Assignment :: With the pictures omitted, write out all of the listing exactly.

The data ::
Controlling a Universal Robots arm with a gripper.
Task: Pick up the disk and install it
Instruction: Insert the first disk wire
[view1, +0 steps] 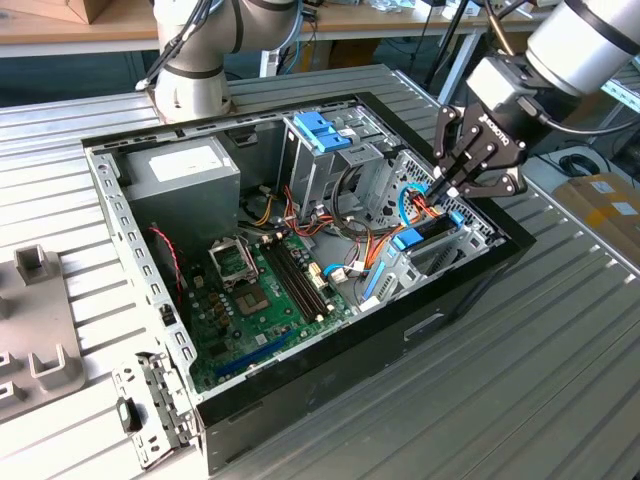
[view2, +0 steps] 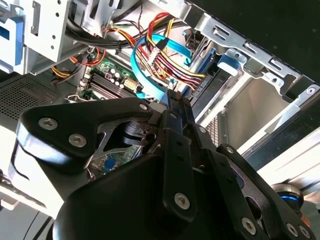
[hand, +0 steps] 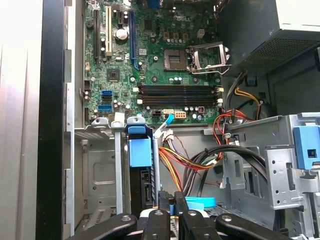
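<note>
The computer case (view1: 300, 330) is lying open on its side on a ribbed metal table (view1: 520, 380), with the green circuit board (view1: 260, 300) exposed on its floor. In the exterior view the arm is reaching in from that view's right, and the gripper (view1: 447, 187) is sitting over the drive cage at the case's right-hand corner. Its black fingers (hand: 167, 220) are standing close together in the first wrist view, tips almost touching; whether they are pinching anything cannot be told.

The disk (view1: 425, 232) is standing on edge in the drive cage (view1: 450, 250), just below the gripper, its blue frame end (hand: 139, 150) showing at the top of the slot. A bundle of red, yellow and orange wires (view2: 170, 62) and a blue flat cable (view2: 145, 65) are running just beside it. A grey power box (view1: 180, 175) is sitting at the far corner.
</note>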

Answer space ::
Controlling a Universal Robots arm with a gripper.
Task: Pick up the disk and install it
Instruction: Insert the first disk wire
[view1, +0 steps] 
[view2, +0 steps] 
[hand, +0 steps] 
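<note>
The computer case (view1: 300, 330) is lying open on its side on a ribbed metal table (view1: 520, 380), with the green circuit board (view1: 260, 300) exposed on its floor. In the exterior view the arm is reaching in from that view's right, and the gripper (view1: 447, 187) is sitting over the drive cage at the case's right-hand corner. Its black fingers (hand: 167, 220) are standing close together in the first wrist view, tips almost touching; whether they are pinching anything cannot be told.

The disk (view1: 425, 232) is standing on edge in the drive cage (view1: 450, 250), just below the gripper, its blue frame end (hand: 139, 150) showing at the top of the slot. A bundle of red, yellow and orange wires (view2: 170, 62) and a blue flat cable (view2: 145, 65) are running just beside it. A grey power box (view1: 180, 175) is sitting at the far corner.
</note>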

Besides this answer, nothing more is needed.